20:34:16 <nitzmahone> `Eventually we'll implement a general hosting model, similar to WinRM, to support endpoint configuration and JEA.` (from https://docs.microsoft.com/en-us/powershell/scripting/learn/remoting/ssh-remoting-in-powershell-core?view=powershell-7.2#overview)
20:35:00 <briantist> ahhh the virtual or group managed account support won't be supported
20:35:09 <briantist> that's kind of the key to making JEA useful imo
20:35:37 <briantist> custom connectioninfo seems interesting though
20:35:42 <nitzmahone> meh, just need Ansible to manage your service accounts :D
20:36:20 <briantist> I wrote DSC to manage gMSAs and use those in Asnible 🤪
20:36:32 <briantist> but managing them isn't the issue
20:37:06 <briantist> being to connect to a session configuration, and run a limited set of commands, who actually run as a privileged virtual account or service account, is where th real value is
20:37:27 <briantist> safe delegation of privileged operations
20:37:35 <jborean93> I still feel having a user connect to a box but only run a certain set of commands under their privileges is still a good thing
20:38:06 <jborean93> But yea not as extensible as what you are saying
20:38:18 <briantist> Right it is a good thing, but far less useful
20:38:43 <briantist> if it were easier to delegate permissions and ACLs in a limited scoped way without pulling your hair out, that would be a different story
20:39:13 <briantist> there are too many things in Windows still where it's just impossible or severely tedious and undocumented
20:39:46 <jborean93> I think the trouble with adding support for gMSA/virtual accounts is that at the point in which the pwsh process is spawned it's running as the connection user which won't necessarily have the permissions to do that work
20:40:11 <nitzmahone> Yeah, the "just make the service account admin" mindset is still pretty pervasive in Windows-land from ISVs
20:40:16 <jborean93> Would require some integration with sshd and PowerShell to expose safely, even then I would be cautious of any security bugs
20:41:05 <briantist> right, but it's already done for winrm/psremoting, wonder why it would be less secure with ssh
20:41:35 <jborean93> At least with WinRM it's the WinRM service that knows about configuration endpoints and how to spawn it as a new process
20:41:44 <briantist> right
20:41:53 <jborean93> With SSH all it sees is a subsystem entry to start a new process as the connection user
20:42:22 <jborean93> To do it safely it would need to have a way to figure out this is a subsystem request for a PowerShell JEA session so read this config somewhere and spawn the new process accordingly
20:42:34 <briantist> yeah I guess that would be a radical shift
20:42:43 <jborean93> It is possible but would require more custom integration in the Windows sshd service focused entirely on PowerShell only
20:43:19 <jborean93> Plus it doesn't really know whether the subsystem request is for PowerShell or some other service. It could technically go by name but that's entirely user configurable
20:43:39 <briantist> well the only thing the requestor passes is the configuration name
20:44:02 <briantist> it's possible to extend that such that configurations could be for powershell, or <other> with different properties
20:44:05 <jborean93> So would require more PowerShell specific features on the service side to say "Hey this is a JEA subsystem, read this config"
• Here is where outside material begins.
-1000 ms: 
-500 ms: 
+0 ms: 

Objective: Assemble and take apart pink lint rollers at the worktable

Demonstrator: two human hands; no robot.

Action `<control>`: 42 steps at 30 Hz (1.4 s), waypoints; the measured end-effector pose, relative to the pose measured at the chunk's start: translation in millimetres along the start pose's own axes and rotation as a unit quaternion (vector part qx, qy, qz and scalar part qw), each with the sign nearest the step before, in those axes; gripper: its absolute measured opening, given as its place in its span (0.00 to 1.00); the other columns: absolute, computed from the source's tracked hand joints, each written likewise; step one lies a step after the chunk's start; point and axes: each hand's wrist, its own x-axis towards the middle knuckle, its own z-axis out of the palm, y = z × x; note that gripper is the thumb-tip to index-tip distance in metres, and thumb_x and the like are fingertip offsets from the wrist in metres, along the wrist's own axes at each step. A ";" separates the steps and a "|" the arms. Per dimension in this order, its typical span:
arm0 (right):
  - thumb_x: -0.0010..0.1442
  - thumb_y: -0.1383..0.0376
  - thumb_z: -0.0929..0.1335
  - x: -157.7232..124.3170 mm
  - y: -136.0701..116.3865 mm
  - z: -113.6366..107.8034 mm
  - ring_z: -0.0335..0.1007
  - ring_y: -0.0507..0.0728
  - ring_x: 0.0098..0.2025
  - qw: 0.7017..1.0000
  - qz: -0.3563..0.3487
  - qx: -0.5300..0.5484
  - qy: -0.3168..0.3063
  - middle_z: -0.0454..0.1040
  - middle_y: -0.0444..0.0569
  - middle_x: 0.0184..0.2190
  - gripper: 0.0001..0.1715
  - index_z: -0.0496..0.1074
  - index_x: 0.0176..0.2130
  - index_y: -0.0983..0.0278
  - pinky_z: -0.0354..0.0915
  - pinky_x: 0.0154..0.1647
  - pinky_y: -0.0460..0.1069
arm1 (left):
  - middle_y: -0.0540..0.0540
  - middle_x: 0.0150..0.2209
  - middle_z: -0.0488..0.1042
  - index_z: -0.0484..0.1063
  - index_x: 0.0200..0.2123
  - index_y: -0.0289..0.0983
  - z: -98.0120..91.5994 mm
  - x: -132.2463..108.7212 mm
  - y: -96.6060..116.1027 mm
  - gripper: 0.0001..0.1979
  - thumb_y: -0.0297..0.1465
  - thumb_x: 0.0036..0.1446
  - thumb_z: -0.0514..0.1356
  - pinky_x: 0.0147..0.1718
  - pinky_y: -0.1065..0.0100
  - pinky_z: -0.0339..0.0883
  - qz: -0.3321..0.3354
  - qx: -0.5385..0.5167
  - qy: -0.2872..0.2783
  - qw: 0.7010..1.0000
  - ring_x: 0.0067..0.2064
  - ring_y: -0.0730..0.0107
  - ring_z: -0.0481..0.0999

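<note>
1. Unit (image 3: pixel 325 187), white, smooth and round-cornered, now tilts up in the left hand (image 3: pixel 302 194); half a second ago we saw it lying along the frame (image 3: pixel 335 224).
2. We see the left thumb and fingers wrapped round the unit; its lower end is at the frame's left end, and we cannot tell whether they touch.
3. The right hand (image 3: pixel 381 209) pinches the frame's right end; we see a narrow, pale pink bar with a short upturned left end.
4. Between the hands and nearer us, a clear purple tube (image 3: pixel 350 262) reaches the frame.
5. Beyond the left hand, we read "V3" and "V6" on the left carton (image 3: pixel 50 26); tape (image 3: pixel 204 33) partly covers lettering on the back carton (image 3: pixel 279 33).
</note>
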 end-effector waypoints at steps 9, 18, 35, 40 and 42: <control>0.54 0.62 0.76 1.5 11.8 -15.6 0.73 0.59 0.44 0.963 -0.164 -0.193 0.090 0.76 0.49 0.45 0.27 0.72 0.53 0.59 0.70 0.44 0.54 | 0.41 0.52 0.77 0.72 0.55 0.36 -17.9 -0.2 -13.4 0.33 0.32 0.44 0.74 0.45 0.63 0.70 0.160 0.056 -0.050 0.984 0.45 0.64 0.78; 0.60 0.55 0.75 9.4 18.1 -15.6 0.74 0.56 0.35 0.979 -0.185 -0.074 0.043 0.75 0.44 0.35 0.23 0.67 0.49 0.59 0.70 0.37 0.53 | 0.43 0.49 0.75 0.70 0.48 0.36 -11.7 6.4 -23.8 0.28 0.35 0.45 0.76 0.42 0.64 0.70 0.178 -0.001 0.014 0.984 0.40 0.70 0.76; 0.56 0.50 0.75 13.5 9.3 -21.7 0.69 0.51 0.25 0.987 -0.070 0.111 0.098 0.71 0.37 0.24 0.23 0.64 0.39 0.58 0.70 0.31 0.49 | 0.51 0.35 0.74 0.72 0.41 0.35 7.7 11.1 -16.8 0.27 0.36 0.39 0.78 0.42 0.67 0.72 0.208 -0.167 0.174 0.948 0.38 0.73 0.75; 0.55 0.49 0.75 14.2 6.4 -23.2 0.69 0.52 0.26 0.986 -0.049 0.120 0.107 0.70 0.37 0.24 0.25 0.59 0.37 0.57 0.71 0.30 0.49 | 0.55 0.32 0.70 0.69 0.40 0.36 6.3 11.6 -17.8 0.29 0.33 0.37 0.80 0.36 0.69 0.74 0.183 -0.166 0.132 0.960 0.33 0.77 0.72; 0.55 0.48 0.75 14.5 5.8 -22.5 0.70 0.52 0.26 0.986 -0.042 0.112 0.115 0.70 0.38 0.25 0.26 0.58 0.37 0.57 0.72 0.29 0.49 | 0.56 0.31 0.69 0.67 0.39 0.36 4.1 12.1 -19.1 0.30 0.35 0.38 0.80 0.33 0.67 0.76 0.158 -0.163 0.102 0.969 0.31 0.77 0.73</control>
20:44:35 <jborean93> Yea definitely possible, just not something that's universal with ssh which is how things work today
20:44:40 <briantist> it could be that sshd only knows how to read a config name and send a request to a dfifferent service for launching, I dunno
20:44:46 <briantist> yeah that's def true
20:44:49 <jborean93> You never know the same team who manages PowerShell manage the Win32 ssh fork
20:44:50 <briantist> it would be a departure
20:44:58 <briantist> hm
20:47:47 <briantist> well nothing else from me.. I'll get back my wireshark adventures 😩
20:48:00 <nitzmahone> Good luck!
20:48:12 <nitzmahone> "Have fun stormin' the router!"